What this task involves: List the lines of this listing that hold the word "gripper".

Supplied data:

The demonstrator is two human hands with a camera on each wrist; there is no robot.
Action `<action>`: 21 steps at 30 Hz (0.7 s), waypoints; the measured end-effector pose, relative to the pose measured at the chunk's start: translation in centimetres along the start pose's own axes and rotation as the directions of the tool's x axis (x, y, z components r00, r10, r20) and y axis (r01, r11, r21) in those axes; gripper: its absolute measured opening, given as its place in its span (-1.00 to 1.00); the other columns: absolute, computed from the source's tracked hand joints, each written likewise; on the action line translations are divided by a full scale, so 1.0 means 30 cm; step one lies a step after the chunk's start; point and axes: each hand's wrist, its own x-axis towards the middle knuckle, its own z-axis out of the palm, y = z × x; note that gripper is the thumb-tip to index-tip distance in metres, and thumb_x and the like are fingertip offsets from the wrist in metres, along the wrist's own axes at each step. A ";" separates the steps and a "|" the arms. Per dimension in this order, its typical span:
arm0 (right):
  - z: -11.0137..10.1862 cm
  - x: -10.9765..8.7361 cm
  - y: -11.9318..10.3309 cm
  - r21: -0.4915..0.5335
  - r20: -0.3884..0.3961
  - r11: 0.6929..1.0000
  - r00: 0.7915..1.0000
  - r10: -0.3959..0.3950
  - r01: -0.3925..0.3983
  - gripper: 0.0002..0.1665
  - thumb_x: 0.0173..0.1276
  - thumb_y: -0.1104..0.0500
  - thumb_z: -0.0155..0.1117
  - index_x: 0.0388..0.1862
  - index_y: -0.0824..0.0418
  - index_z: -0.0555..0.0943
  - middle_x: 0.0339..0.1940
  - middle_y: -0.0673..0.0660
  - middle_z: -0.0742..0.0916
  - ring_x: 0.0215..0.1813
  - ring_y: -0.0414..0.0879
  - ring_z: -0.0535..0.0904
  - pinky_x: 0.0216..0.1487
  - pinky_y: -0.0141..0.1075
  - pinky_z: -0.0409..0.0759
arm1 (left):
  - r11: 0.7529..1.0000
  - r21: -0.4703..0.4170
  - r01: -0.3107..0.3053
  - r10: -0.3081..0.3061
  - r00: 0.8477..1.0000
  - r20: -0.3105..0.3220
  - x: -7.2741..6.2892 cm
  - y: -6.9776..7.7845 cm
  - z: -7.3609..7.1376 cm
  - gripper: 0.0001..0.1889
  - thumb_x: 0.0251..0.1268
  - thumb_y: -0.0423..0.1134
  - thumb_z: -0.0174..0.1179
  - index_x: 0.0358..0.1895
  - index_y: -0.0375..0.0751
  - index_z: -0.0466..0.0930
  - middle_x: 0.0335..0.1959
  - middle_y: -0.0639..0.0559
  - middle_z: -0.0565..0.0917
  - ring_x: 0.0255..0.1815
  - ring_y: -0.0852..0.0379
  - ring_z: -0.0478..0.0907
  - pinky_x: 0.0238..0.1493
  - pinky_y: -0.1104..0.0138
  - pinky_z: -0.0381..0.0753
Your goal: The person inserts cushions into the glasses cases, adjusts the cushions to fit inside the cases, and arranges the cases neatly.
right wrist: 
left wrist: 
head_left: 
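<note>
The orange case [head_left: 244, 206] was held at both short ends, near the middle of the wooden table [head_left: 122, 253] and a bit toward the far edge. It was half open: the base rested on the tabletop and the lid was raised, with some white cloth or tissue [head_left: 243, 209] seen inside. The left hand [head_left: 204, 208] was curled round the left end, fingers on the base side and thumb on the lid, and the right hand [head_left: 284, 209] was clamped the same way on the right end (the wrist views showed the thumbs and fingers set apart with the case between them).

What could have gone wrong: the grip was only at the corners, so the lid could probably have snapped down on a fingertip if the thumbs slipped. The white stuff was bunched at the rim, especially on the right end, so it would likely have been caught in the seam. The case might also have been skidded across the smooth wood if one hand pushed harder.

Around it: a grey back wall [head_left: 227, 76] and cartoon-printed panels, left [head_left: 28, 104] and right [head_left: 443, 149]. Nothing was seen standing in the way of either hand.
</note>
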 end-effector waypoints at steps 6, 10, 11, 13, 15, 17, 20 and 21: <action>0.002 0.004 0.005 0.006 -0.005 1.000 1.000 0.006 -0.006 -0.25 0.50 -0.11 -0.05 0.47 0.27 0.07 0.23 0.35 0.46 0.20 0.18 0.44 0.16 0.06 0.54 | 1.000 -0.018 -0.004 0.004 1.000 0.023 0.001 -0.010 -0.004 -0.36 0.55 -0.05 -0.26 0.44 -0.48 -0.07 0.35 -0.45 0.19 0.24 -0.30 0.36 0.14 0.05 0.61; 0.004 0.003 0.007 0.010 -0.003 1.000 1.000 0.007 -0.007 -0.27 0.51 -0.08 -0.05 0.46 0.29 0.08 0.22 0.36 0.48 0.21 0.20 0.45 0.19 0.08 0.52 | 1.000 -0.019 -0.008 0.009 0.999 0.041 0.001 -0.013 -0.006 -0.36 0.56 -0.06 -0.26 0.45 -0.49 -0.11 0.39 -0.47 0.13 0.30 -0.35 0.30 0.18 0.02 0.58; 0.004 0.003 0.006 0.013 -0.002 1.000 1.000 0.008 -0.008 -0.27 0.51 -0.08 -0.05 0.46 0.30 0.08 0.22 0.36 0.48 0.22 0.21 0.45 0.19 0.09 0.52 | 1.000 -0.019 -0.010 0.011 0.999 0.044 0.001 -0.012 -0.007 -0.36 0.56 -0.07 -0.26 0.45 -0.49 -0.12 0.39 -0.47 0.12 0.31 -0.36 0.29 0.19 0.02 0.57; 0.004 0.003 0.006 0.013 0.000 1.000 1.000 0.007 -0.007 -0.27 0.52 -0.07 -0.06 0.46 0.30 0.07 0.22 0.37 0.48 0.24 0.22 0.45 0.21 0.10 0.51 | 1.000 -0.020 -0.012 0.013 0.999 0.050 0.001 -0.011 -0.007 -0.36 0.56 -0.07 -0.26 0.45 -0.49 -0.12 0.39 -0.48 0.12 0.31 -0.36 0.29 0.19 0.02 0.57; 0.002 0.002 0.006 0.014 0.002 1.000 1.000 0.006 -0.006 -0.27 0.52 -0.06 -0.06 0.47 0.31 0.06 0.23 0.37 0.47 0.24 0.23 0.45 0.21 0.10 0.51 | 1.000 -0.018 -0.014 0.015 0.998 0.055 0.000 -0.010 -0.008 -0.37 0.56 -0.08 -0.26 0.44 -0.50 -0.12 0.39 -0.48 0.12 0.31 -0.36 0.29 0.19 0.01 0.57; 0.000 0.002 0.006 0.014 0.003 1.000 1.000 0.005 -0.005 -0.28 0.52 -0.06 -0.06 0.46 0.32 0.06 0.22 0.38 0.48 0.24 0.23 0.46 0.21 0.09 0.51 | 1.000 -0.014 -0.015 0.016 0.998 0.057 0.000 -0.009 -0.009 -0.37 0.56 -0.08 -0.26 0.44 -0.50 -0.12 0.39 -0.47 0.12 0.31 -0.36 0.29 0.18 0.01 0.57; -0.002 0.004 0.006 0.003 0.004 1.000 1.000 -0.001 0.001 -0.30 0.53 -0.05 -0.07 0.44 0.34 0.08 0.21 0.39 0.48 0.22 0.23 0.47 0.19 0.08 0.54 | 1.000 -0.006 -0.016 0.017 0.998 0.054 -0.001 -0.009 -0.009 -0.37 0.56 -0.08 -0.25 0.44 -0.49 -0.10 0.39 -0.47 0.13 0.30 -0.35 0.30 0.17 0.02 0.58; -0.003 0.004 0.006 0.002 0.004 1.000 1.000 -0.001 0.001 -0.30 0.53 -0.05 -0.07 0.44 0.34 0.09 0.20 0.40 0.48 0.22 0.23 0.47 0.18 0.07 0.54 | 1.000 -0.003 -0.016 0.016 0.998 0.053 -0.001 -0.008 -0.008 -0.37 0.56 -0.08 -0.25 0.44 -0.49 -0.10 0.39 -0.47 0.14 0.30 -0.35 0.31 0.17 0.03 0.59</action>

Result of this exercise:
Action `<action>`: 21 steps at 30 Hz (0.7 s), waypoints; the measured end-effector pose, relative to the pose measured at the chunk's start: translation in centimetres along the start pose's own axes and rotation as the directions of the tool's x axis (x, y, z components r00, r10, r20) and y axis (r01, r11, r21) in those axes; gripper: its absolute measured opening, given as its place in its span (-1.00 to 1.00); the other columns: absolute, computed from the source's tracked hand joints, each written likewise; on the action line translations are divided by a full scale, so 1.0 means 30 cm; step one lies a step after the chunk's start; point and axes: each hand's wrist, its own x-axis towards the middle knuckle, its own z-axis out of the palm, y = z × x; note that gripper is the thumb-tip to index-tip distance in metres, and thumb_x and the like are fingertip offsets from the wrist in metres, along the wrist's own axes at each step. A ";" separates the steps and a "|" the arms. Per dimension in this order, its typical span:
  - gripper: 0.0002..0.1665
  - gripper: 0.0001..0.1889

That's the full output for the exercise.